15 Dec, 2012

1 commit

  • Andy Lutomirski found a nasty little bug in
    the permissions of setns. With unprivileged user namespaces it
    became possible to create new namespaces without privilege.

    However the setns calls were relaxed to only require CAP_SYS_ADMIN in
    the user nameapce of the targed namespace.

    Which made the following nasty sequence possible.

    pid = clone(CLONE_NEWUSER | CLONE_NEWNS);
    if (pid == 0) { /* child */
    system("mount --bind /home/me/passwd /etc/passwd");
    }
    else if (pid != 0) { /* parent */
    char path[PATH_MAX];
    snprintf(path, sizeof(path), "/proc/%u/ns/mnt");
    fd = open(path, O_RDONLY);
    setns(fd, 0);
    system("su -");
    }

    Prevent this possibility by requiring CAP_SYS_ADMIN
    in the current user namespace when joing all but the user namespace.

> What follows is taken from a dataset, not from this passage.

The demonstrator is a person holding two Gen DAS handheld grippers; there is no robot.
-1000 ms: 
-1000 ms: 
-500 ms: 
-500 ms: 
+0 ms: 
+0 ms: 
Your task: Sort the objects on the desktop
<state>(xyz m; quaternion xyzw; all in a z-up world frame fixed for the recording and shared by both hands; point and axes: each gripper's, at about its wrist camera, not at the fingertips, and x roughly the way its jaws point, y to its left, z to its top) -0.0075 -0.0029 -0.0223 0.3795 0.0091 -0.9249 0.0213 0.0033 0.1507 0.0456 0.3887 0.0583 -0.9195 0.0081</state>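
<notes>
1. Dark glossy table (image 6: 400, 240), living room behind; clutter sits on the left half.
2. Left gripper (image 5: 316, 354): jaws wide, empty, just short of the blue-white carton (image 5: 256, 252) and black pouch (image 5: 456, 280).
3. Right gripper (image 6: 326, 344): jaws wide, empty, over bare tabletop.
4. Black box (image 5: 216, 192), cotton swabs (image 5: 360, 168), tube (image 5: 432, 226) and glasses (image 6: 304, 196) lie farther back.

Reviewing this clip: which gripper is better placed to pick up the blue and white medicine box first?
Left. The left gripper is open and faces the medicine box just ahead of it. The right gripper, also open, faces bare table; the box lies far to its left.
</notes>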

    Acked-by: Serge Hallyn
    Signed-off-by: "Eric W. Biederman"

    Eric W. Biederman
     

20 Nov, 2012

1 commit

  • Assign a unique proc inode to each namespace, and use that
    inode number to ensure we only allocate at most one proc
    inode for every namespace in proc.

    A single proc inode per namespace allows userspace to test
    to see if two processes are in the same namespace.

    This has been a long requested feature and only blocked because
    a naive implementation would put the id in a global space and
    would ultimately require having a namespace for the names of
    namespaces, making migration and certain virtualization tricks
    impossible.

    We still don't have per superblock inode numbers for proc, which
    appears necessary for application unaware checkpoint/restart and
    migrations (if the application is using namespace file descriptors)
    but that is now allowd by the design if it becomes important.

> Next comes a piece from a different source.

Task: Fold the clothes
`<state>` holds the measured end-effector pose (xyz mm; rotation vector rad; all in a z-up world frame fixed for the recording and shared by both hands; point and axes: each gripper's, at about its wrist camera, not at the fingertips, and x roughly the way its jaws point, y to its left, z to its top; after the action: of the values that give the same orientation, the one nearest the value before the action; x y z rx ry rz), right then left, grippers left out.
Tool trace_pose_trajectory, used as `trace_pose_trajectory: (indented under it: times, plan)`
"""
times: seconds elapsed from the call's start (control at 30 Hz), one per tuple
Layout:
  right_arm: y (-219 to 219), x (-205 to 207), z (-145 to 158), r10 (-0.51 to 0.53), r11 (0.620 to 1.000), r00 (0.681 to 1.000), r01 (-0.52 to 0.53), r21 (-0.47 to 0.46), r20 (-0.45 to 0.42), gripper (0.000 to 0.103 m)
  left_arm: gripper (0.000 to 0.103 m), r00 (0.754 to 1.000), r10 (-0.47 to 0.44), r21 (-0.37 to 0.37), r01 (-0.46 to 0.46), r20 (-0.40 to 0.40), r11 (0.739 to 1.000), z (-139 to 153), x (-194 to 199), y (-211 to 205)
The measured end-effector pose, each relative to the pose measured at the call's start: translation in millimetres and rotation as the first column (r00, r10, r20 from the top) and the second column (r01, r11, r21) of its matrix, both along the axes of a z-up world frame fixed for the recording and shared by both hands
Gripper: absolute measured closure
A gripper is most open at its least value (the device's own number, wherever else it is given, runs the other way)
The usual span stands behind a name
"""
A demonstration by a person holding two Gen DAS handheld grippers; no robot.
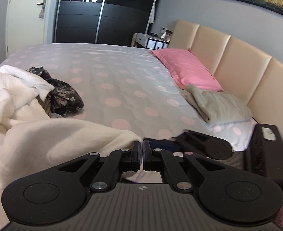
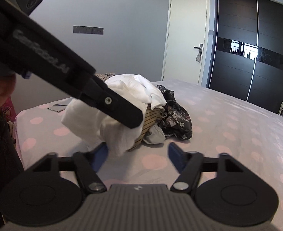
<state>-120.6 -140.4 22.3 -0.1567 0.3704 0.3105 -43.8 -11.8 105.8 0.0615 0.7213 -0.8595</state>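
The left gripper (image 1: 142,147), jaws fully closed, pinches an edge of the white garment (image 1: 26,119), lifted off the clothes pile (image 2: 166,113) on the bed's (image 1: 110,77) near-left side. The right gripper (image 2: 137,154), jaws apart and empty, should probably seize a second edge nearby, then spread the cloth flat.

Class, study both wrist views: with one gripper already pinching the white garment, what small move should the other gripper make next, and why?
Probably the right gripper should ease forward and close on the hanging edge of the white garment. The left gripper is already shut on one corner, lifting it off the pile, while the right jaws stand open just below the cloth. A second grip would let the garment be spread out on the bed.
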Motion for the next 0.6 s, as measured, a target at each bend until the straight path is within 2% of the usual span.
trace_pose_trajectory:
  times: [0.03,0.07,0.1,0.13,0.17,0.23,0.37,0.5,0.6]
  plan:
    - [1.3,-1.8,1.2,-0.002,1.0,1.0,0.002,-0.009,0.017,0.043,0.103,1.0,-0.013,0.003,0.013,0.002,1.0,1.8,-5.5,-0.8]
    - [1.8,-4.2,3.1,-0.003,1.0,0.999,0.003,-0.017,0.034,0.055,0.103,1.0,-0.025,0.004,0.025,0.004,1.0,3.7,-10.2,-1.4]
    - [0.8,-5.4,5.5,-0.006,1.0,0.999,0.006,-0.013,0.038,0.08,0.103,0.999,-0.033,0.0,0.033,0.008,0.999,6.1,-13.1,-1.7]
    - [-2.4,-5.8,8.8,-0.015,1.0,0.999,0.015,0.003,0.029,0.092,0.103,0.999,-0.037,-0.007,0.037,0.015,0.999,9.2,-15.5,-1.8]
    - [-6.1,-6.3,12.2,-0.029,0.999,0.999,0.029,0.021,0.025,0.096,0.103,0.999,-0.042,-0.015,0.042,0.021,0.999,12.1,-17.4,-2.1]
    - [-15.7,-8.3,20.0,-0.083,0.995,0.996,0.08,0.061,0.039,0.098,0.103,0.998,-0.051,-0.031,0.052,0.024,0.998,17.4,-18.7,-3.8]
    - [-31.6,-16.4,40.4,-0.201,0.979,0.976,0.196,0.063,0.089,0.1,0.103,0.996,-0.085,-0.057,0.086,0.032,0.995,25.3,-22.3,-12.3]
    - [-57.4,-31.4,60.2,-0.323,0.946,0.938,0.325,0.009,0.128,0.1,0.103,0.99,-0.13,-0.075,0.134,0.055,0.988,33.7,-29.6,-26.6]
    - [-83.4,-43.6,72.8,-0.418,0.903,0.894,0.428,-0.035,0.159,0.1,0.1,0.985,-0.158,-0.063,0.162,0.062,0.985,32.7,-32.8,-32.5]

    I have preallocated the ipc and uts initial proc inode numbers so
    their structures can be statically initialized.

    Signed-off-by: Eric W. Biederman

    Eric W. Biederman
     

19 Nov, 2012

5 commits

  • Change return value from -EINVAL to -EPERM when the permission check fails.

    Signed-off-by: Zhao Hongjiang
    Signed-off-by: Eric W. Biederman

    Zhao Hongjiang
     
  • - Add a filesystem flag to mark filesystems that are safe to mount as
    an unprivileged user.

    - Add a filesystem flag to mark filesystems that don't need MNT_NODEV
    when mounted by an unprivileged user.

    - Relax the permission checks to allow unprivileged users that have
    CAP_SYS_ADMIN permissions in the user namespace referred to by the
    current mount namespace to be allowed to mount, unmount, and move
    filesystems.

    Acked-by: "Serge E. Hallyn"
    Signed-off-by: "Eric W. Biederman"

    Eric W. Biederman
     
  • Sharing mount subtress with mount namespaces created by unprivileged
    users allows unprivileged mounts created by unprivileged users to
    propagate to mount namespaces controlled by privileged users.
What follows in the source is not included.